PRIME Minister Morgan Tsvangirai’s shocking decision to allow President Robert Mugabe to have his way in the appointment of commissioners and his concessions in the constitution-making exercise are a result of a combination of secret deals, blackmail and a cosy relationship with Mugabe, among other things, insiders have revealed.
Owen Gagare/Paidamoyo Muzulu
MDC-T officials and supporters are baffled at how the premier has caved in to Mugabe’s wishes on critical issues, including the appointment of a Zanu PF politburo member Jacob Mudenda as chairman of the Zimbabwe Human Rights Commission.
MDC-T officials say Tsvangirai has trashed party positions in dealing with Mugabe on several occasions.
For example, the MDC-T national council and national executive resolved the party would not allow the draft constitution agreed to on July 18 2012 to be amended after Mugabe declared that the principals would have the final say, but Tsvangirai eventually relented despite several public denials of reports that he had struck an agreement with the Zanu PF leader and former nemesis.
Senior officials say they believe Tsvangirai was cajoled into accepting Zanu PF nominees for commissions and changes to the Copac draft despite his party’s position because of alleged damaging information collected during a sting operations by security agents during the tenure of the coalition government.
A number of women have publicly alleged affairs with Tsvangirai ahead of his union with his wife Elizabeth Macheka last year.
His relationship with Lorcadia Karimatsenga-Tembo turned particularly nasty as she dragged the premier to court on the grounds that she was legally married to him.

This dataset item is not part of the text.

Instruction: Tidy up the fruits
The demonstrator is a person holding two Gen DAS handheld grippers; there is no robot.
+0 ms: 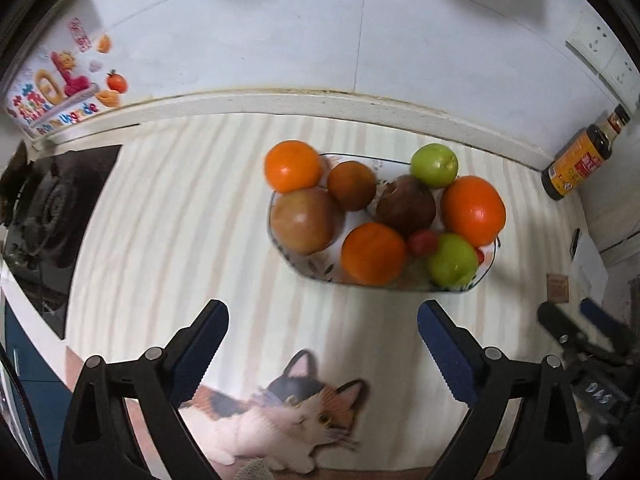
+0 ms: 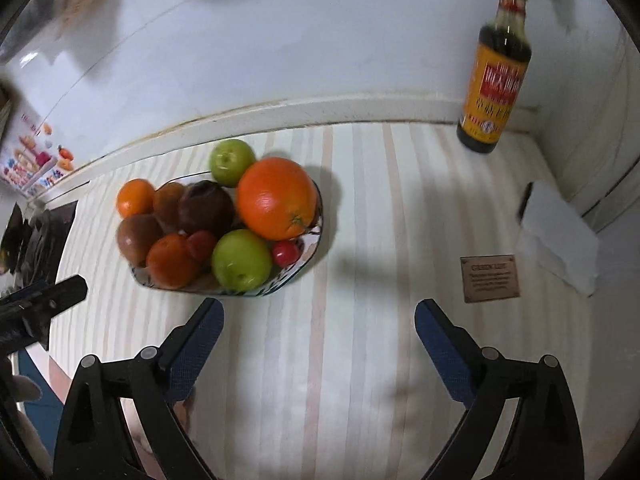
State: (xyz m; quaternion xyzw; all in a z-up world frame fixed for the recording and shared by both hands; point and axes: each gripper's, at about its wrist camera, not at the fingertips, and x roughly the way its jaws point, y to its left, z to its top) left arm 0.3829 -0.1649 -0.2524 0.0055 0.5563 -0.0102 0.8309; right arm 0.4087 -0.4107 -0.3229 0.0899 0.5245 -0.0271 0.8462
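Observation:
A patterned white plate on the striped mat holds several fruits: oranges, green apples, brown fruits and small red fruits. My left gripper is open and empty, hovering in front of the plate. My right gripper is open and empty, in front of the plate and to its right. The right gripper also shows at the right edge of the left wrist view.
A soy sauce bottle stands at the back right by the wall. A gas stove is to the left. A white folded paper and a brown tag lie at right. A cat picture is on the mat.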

She managed to halt Tsvangirai’s planned white wedding to Macheka, resulting in the couple resorting to a customary union.
“Mugabe came to Tsvangirai’s rescue by ordering state security agents and state media to stop interfering with Tsvangirai’s private life; had he not done so, his reputation would have been left in tatters because they had a lot of damaging information about him,” said a party official.

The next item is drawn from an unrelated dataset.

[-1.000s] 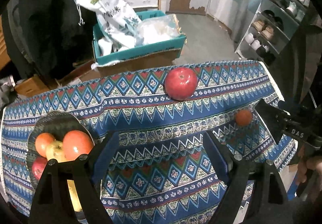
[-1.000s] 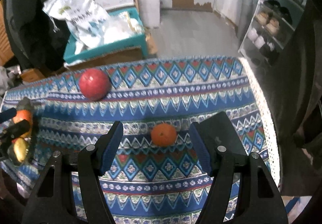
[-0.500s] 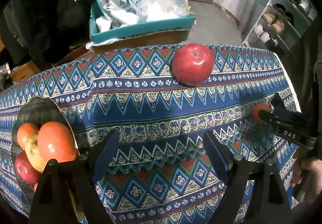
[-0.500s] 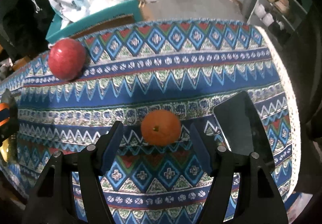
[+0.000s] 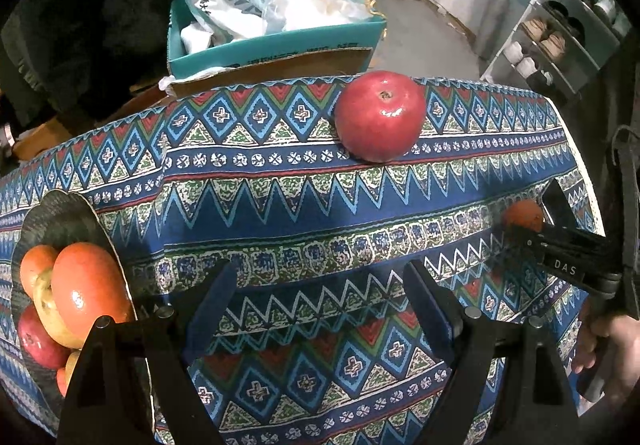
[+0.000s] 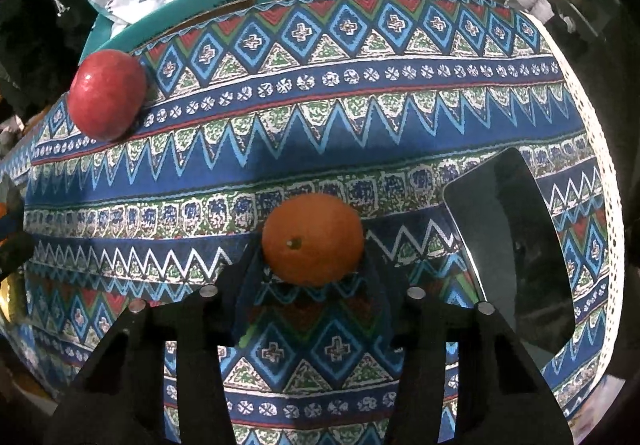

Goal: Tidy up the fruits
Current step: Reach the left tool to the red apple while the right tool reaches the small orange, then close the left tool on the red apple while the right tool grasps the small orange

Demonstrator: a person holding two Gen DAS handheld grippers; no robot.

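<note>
1. While the patterned blue cloth-covered worktop [image 6: 400, 117] looms larger than a second ago, the right gripper [image 6: 314, 245] has just been closing and now pinches the small round orange fruit [image 6: 313, 239] at lower centre.
2. The left gripper [image 5: 320, 287] hangs spread over bare cloth, nothing between its fingers.
3. The big glossy red apple [image 5: 380, 116] sits upper centre, now nearer.
4. The dark scalloped plate [image 5: 60, 213] of fruit stays lower left.
5. A black phone [image 6: 516, 245] lies right of the orange fruit.
</note>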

“Mugabe also came to Tsvangirai’s rescue when he was facing arrest for alleged double dipping after allegedly taking money from Treasury and the Reserve Bank of Zimbabwe for the construction of his Highlands house; so for that he is grateful,” said the source.
“Besides that, it is clear that their relationship has evolved with time and he now feels at home around Mugabe. It is believed the two have a number of secret deals or some illusions of such and we can safely say that he now trusts Mugabe more.
“It seems Mugabe has convinced Tsvangirai that they have the same interests as principals; which interests they should protect through the principals forum. During the constitution-making exercise, for instance, Mugabe told Tsvangirai that their subordinates wanted to use the exercise to reduce their power so that they enhance their own political ambitions, hence the decision that they have the final say.”
Tsvangirai’s recent unpopular decisions fall into a well-documented pattern that developed since 2010 when he slowly allowed issues surrounding appointments of police commissioner-general Augustine Chihuri, RBZ governor Gideon Gono and Attorney-General Johannes Tomana to go off the public radar, despite his party’s initial stiff resistance.
A senior intelligence officer confirmed the existence of damning material against Tsvangirai that has been covertly collected since the formation of the coalition government.
“He (Tsvangirai) is a sitting duck in many ways,” said the intelligence officer.
“The evidence we have can split his party, end his political career and might lead to his incarceration. Tsvangirai is still a free man because of Mugabe’s benevolence, hence he is in his pocket.”